#### WHAT TO WORK ON:
Look for the string "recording" in the listing. Copy each line that has it.
════
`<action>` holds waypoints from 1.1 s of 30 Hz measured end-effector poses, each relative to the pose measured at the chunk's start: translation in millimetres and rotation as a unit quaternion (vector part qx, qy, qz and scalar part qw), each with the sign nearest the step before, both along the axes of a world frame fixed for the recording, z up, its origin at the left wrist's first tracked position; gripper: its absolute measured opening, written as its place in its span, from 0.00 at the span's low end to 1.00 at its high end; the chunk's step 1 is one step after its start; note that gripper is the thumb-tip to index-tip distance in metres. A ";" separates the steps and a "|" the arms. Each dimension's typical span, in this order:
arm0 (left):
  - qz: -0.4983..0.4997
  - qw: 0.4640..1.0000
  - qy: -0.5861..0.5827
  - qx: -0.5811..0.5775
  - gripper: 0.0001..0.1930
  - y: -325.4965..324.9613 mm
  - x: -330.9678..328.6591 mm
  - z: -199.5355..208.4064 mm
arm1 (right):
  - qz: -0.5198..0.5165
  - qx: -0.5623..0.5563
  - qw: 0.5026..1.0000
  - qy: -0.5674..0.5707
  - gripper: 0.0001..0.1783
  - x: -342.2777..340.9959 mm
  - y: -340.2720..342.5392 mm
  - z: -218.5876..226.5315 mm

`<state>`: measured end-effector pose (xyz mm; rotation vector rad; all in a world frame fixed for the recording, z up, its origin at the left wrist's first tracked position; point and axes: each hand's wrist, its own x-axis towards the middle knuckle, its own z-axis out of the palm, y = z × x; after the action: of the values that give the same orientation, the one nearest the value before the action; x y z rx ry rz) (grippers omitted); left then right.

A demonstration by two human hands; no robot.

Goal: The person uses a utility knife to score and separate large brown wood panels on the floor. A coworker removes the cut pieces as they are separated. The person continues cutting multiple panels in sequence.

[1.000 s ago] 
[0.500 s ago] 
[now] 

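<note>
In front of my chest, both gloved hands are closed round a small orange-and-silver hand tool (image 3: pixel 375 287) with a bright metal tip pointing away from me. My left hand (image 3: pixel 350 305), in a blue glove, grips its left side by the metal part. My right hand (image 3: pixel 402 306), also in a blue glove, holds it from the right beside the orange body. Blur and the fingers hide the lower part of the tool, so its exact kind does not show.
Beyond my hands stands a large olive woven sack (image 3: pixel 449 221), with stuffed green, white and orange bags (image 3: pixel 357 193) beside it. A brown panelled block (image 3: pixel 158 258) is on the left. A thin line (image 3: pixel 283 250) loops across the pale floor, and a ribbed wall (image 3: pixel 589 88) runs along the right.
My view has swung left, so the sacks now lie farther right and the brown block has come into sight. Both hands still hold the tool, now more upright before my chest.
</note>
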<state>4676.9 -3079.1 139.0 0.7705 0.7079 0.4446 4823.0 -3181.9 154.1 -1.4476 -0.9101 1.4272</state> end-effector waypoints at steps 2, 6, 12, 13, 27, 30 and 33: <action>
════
#### EXPECTED ANSWER:
`<action>` holds waypoints from 1.1 s of 30 Hz measured end-effector poses, each relative to the pose measured at the chunk's start: translation in millimetres and rotation as a unit quaternion (vector part qx, qy, qz and scalar part qw), each with the sign nearest the step before, both along the axes of a world frame fixed for the recording, z up, its origin at the left wrist's first tracked position; gripper: its absolute measured opening, written as its place in its span, from 0.00 at the span's low end to 1.00 at its high end; the chunk's step 1 is one step after its start; note that gripper is the thumb-tip to index-tip distance in metres. A ";" separates the steps and a "|" the arms. Each dimension's typical span, in this order:
`<state>`: measured end-effector pose (xyz mm; rotation vector rad; all in a world frame fixed for the recording, z up, its origin at the left wrist's first tracked position; point and axes: each hand's wrist, its own x-axis towards the middle knuckle, its own z-axis out of the palm, y = z × x; after the action: of the values that give the same orientation, the one nearest the value before the action; x y z rx ry rz) (grippers omitted); left then right.

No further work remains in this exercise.